Our youngest students will be immersed in the basics of Jewish knowledge. This Judaism 101a for Kids introduces them to the fundamentals of Jewish learning: Torah, celebrations, ethics and symbols. In the Torah unit we hear the stories of Joseph through the Exodus from Egypt and the entry into Canaan. Each week the children will add to their ever-expanding Wall Torah and will discuss the themes of the stories as they relate to their everyday life. We will use the Torah stories as the vehicle for introducing the mitzvot that guide our conduct. As each holiday approaches, the children will learn the story, vocabulary and rituals related to the holiday and complete a variety of projects designed to reinforce their learning. Along with a little basic Hebrew vocabulary, we will also be introducing them to the symbols that have been hallmarks of Jewish identity through the generations.
This year our second and third graders explore identity through the image of our Jewish homes. Their study will take them through a “tour” of the rooms of a Jewish house, searching for Jewish objects, understanding the role of heritage and memory, learning about Jewish practices, and expanding their understanding of core Jewish values. Once we finish our unit on the home and the family, we will turn to our larger Jewish home: the synagogue and its members. We will learn about the parts of a sanctuary, the Torah and its ornaments, the roles of those who work for and in the synagogue and the activities the synagogue houses to provide for its members and to contribute to the betterment of the world. In addition, our students will be learning Hebrew vocabulary related to their studies (did you know that the Hebrew word for “fish” sounds exactly like our English word “dog”?), and will be working on recognizing the letters of the Hebrew alphabet.
Torah scholars in the making—that’s what our fourth and fifth graders are this year. As younger students, they heard versions of the Torah stories; this year they not only study the actual Torah text, they learn how to study a Torah text. Our students will learn how to look for repetition of language, alliteration, and decode structure as they learn the traditional Jewish methods of interpretation. We will be encouraging them to wrestle with the meaning and real-life application of the text by studying ancient and contemporary commentary and by developing their own skills as Torah commentators. Just as this year’s Torah study builds upon and deepens a more sophisticated understanding of the familiar Torah stories, this year we build upon their prior knowledge of the holidays. We will be studying several of the holidays in depth to learn about their roots, their significance, and their theological and ethical underpinning.
Our sixth graders are approaching their bar and bat mitzvah year, and what better time to study the Judaism’s celebration of the life cycle? We start with the Jewish rituals for welcoming a new life through both birth and adoption and get a parents-eyed view of what it’s really like to be responsible for this new and utterly unique person. We do an in-depth cross-cultural study of rites of passage into adulthood, exploring the themes of rights and responsibility, and the history, rituals and significance of becoming a bar/bat mitzvah. Then it’s on to establishing a Jewish home—what makes a home Jewish—objects, rituals, values? We continue with marriage and talk about not only the transformation of the wedding rituals from a man’s purchase of a woman from her father to a ritual of sanctification, but also what makes the marriage relationship sacred. After a brief look at both conversion and divorce, we finish with the difficult topics of death, burial and mourning in which we learn Jewish beliefs about the afterlife as well as how we care for the dead and for the bereaved.

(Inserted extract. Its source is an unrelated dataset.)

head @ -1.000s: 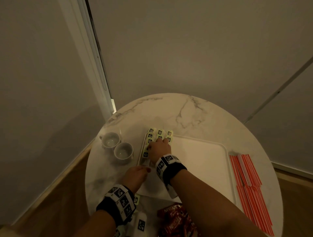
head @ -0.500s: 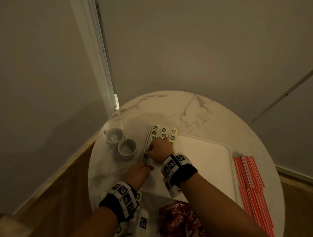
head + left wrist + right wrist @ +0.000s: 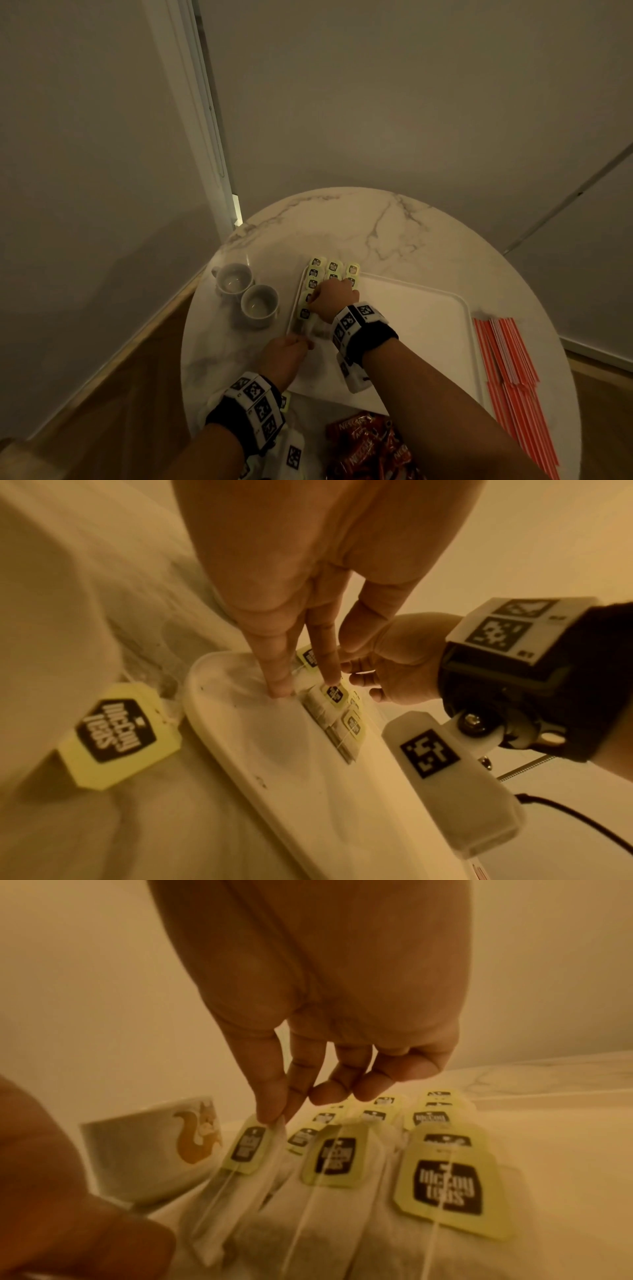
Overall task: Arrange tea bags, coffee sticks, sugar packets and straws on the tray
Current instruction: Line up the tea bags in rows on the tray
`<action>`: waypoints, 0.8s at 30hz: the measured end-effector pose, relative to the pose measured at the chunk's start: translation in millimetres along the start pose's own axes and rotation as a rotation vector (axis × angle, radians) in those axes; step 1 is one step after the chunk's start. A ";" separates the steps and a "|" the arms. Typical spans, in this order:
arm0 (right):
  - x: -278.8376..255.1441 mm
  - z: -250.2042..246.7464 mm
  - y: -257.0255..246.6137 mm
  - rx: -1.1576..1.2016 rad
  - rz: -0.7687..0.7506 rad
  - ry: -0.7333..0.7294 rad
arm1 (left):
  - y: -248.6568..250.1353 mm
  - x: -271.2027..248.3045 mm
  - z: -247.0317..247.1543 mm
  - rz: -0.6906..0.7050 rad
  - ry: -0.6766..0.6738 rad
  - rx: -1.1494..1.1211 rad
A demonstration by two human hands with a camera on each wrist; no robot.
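Note:
A white tray lies on the round marble table. Several tea bags with yellow tags lie in rows at its far left corner. My right hand is over them, and its thumb and forefinger pinch the top of the nearest left tea bag at its tag. My left hand reaches in from the tray's near left edge, its straight thumb and forefinger pressing down at that bag's near end. Another tea bag's tag lies off the tray beside my left wrist.
Two grey cups stand left of the tray; the nearer one is close to the held bag. Red straws lie along the table's right edge. Red coffee sticks are piled at the near edge.
Both hands stay at the same tea bag at the tray's left side. The head view has shifted slightly; nothing else has moved.

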State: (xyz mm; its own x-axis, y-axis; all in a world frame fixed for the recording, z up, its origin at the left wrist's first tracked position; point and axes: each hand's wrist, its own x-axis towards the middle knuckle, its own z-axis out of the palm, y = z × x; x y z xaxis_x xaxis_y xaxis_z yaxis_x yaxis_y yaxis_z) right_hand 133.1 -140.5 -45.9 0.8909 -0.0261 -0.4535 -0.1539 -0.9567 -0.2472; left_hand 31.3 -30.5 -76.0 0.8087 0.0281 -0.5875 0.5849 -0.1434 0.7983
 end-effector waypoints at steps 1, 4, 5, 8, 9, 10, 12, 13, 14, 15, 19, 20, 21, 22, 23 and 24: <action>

By the time our students reach this point in their Jewish education they are ready for something completely different. This year they are using a program, based on the Storyline method, which comes out of the national education system of Scotland. Rather than presenting to students the information they are to master, they are presented with key questions that prompt them to create their version of a familiar world with the characters, the setting, and the plot of a content-based narrative that develops in response to their decisions. Storyline is not a simulation game. It is an entry into an entire world of their own creation in which they must plan, prioritize, negotiate, construct, make tough decisions, face moral issues, and garner information to make intelligent decisions for the world they are creating in the classroom. While Storyline was developed for use in secular academic settings with specific skill mastery goals, it promises to be ideal in our synagogue setting. (And we may be the first synagogue ever to use this method!) In the course of the year’s activities our students will be studying the history of the synagogue, the role of leadership, the significance of symbol, and Jewish values and ethics. Along the way, they will test their strengths, enhance their teamwork, and learn to value each other’s contributions.